What makes relational therapy distinctive is that it's not just talking about patterns that occur outside the room. Feelings, expectations, and ways of relating emerge between client and therapist - not as problems to fix, but as meaningful communications. The way someone braces for criticism, struggles to ask for what they need, or finds intimacy suddenly frightening show up in the therapeutic relationship itself, and that's where they can be most meaningfully worked with. There is something uniquely alive about a pattern when it's happening in real time, between two people, rather than being described from a distance. That aliveness is not incidental, it's precisely what makes the work effective.


Being met differently

Change is facilitated not only by gaining insight and awareness, but through the experience of those patterns being met differently: with curiosity, steadiness, and emotional availability, rather than a repetition of earlier dynamics. This is perhaps the quieter, less visible dimension of therapeutic change. When someone who learned that vulnerability leads to rejection finds instead that it's received with care - without withdrawal or judgment - something begins to shift. Not just intellectually, but as a 'felt sense', somewhere harder to name. It can be disorienting at first; being treated differently from what we've come to expect doesn't always feel immediately comfortable. But over time, the experience begins to accumulate.

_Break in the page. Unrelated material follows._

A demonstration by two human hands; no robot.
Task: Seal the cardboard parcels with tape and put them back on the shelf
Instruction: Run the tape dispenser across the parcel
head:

The co-created relational space

The space between therapist and client is co-created and unique to the two of them. This means that both participants influence and are affected by what unfolds, and it is within this shared emotional experience that new meanings can develop. The therapist brings their presence, their attunement, their own way of being in relationship, but what emerges between the two is something neither entirely controls. Over time, this can soften rigid expectations, expand a person's sense of self, and allow for greater flexibility in relationships - not just in the therapy room, but everywhere. The client's internal world becomes a little less fixed, and other people feel a little less certain to be a threat.


Change as integration

Ultimately, change emerges through being understood and responded to differently, and through the gradual integration of those new relational experiences. It's not just about talking the talk, it's also walking the walk by applying what is discovered both inside and outside the therapy room, slowly and imperfectly, in moments of conflict and closeness and ordinary daily life. There will be obstacles and old patterns resurfacing, especially under pressure. But gradually, with enough repetition and enough goodwill, new ways of being begin to feel less foreign and more like home. Not a destination arrived at, but a direction - something slowly, quietly becoming more possible.